* [HOW TO COMPLETE THIS TASK]: Copy down every line of the data that follows exactly. Omit the pictures.

* [THE DATA]:
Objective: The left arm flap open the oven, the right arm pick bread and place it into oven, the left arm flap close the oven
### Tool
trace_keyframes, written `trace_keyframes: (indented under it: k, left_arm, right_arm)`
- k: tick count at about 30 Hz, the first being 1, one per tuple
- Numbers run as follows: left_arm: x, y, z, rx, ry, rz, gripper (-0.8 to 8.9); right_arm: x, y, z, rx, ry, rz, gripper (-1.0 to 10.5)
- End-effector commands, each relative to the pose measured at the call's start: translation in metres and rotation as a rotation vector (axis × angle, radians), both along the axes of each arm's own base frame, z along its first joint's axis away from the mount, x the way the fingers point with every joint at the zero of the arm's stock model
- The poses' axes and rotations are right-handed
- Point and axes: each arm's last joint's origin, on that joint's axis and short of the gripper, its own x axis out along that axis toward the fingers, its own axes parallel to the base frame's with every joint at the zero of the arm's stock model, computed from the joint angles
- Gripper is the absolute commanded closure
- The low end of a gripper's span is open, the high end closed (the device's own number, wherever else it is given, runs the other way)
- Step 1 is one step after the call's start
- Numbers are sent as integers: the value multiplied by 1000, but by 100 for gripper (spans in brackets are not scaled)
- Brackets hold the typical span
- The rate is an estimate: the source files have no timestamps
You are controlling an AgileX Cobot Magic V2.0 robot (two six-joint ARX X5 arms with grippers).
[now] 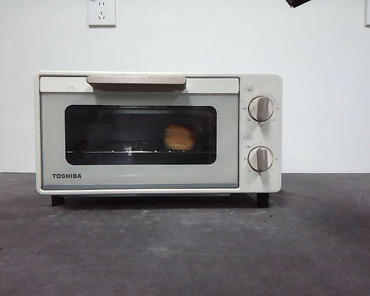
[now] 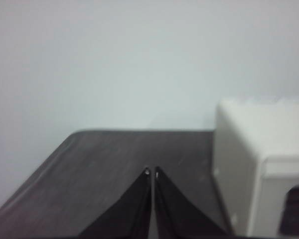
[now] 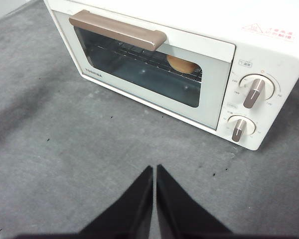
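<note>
The cream-white TOSHIBA oven (image 1: 142, 179) stands on the dark table with its glass door shut and the beige handle (image 1: 136, 81) at the top. Through the window the golden bread (image 1: 179, 137) rests on the wire rack, right of centre. The right wrist view looks down on the oven (image 3: 269, 64) with the bread (image 3: 182, 64) behind the glass. My right gripper (image 3: 154, 168) is shut, hanging above the table in front of the oven. Beside the oven's side wall (image 2: 239, 149) my left gripper (image 2: 151, 172) is shut and holds nothing. A black arm tip (image 1: 298, 2) shows at the top edge.
Two round knobs (image 1: 260, 108) sit on the oven's right panel. Behind the oven a white wall carries a power socket (image 1: 102, 12). The grey table top (image 1: 185, 246) stretches in front of the oven, and its far edge (image 2: 139, 131) meets the wall.
</note>
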Motion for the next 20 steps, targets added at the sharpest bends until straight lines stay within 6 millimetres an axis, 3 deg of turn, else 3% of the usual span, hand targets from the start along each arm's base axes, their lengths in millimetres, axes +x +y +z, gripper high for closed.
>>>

* [WRITTEN REPLY]:
Objective: The left arm flap open the oven, the right arm pick bread and place it into oven, the left arm flap close the oven
### Tool
trace_keyframes, written `trace_keyframes: (indented under it: k, left_arm, right_arm)`
- k: tick count at about 30 Hz, the first being 1, one per tuple
- Numbers run as follows: left_arm: x, y, z, rx, ry, rz, gripper (-0.8 to 8.9); right_arm: x, y, z, rx, ry, rz, gripper (-1.0 to 10.5)
- End-effector commands, each relative to the pose measured at the call's start: translation in metres and rotation as a rotation vector (axis × angle, radians), both along the axes of each arm's own base frame, z along its first joint's axis away from the mount, x the way the fingers point with every joint at the zero of the arm's stock model
- The poses' axes and rotations are right-handed
- Point and axes: each arm's last joint's origin, on that joint's axis and short of the gripper, its own x axis out along that axis toward the fingers, its own axes parallel to the base frame's with every joint at the zero of the arm's stock model, computed from the joint angles
- Gripper is the absolute commanded closure
- The low end of a gripper's span is open, the high end closed (the device's own number, wherever else it is given, runs the other way)
- Step 1 is one step after the call's start
- Numbers are sent as integers: the value multiplied by 1000, but by 100 for gripper (spans in brackets are not scaled)
- Brackets hold the typical span
- The rate is an estimate: the source files have no timestamps
You are controlling an AgileX Cobot Magic V2.0 robot (two six-joint ARX X5 arms with grippers).
[now] 
[now] 
[now] 
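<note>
The cream-white TOSHIBA oven (image 1: 142, 179) stands on the dark table with its glass door shut and the beige handle (image 1: 136, 81) at the top. Through the window the golden bread (image 1: 179, 137) rests on the wire rack, right of centre. The right wrist view looks down on the oven (image 3: 269, 64) with the bread (image 3: 182, 64) behind the glass. My right gripper (image 3: 154, 168) is shut, hanging above the table in front of the oven. Beside the oven's side wall (image 2: 239, 149) my left gripper (image 2: 151, 172) is shut and holds nothing. A black arm tip (image 1: 298, 2) shows at the top edge.
Two round knobs (image 1: 260, 108) sit on the oven's right panel. Behind the oven a white wall carries a power socket (image 1: 102, 12). The grey table top (image 1: 185, 246) stretches in front of the oven, and its far edge (image 2: 139, 131) meets the wall.
</note>
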Motion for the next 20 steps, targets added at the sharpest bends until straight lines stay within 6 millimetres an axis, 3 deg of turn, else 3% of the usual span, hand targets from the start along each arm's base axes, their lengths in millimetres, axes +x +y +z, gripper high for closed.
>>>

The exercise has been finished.